Il sospetto è che la Repubblica popolare sia  diventata ormai indispensabile per i fondi finanziari di mega eventi sportivi come le Olimpiadi: un eventuale boicottaggio da parte di brand e sponsor cinesi sarebbe potenzialmente disastroso. E così, già alle Olimpiadi  invernali di Pechino  2022 il Cio venne accusato di sottomettersi alla Cina dopo lo scandalo legato a Peng Shuai,  la tennista cinese che sparì dopo aver accusato l’ex vicepremier Zhang Gaoli di averla costretta a un rapporto sessuale. Il presidente del Cio, Thomas Bach, inizialmente   la incontrò nella “bolla olimpica”, sotto gli occhi attenti del Partito comunista cinese, poi ignorò la questione. Peng Shuai, nel frattempo, non è mai tornata a gareggiare. 

 


Anche la storia di doping tra gli atleti olimpici cinesi è lunga, nel 1994 a Hiroshima risultarono positivi sette sportivi,  quattro nel 1998   a Perth, in Australia.

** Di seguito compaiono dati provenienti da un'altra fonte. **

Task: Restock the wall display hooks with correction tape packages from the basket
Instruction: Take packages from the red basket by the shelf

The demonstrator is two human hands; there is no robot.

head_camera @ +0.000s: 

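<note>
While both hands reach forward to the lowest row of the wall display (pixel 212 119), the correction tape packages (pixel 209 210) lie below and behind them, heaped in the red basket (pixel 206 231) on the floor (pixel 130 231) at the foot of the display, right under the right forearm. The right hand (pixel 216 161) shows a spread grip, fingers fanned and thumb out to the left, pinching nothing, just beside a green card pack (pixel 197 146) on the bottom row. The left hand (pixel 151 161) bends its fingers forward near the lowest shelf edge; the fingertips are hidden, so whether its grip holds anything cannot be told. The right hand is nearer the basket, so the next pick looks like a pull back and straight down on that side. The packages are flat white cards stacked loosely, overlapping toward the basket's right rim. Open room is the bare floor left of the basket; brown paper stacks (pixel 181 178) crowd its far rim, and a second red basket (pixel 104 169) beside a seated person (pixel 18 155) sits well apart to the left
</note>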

Nel 2014 il nuotatore cinese Sun Yang utilizzò la    trimetazidina, e  la mezzofondista Wang Junxia denunciò di essere stata forzata, assieme ad altri sportivi, ad assumere sostanze illecite.  Gli organi di stampa  di Pechino hanno sempre commentato le accuse come propaganda anticinese, censurando le notizie  a riguardo: sullo scandalo della Wada, il controllo sui commenti online è   rigidissimo.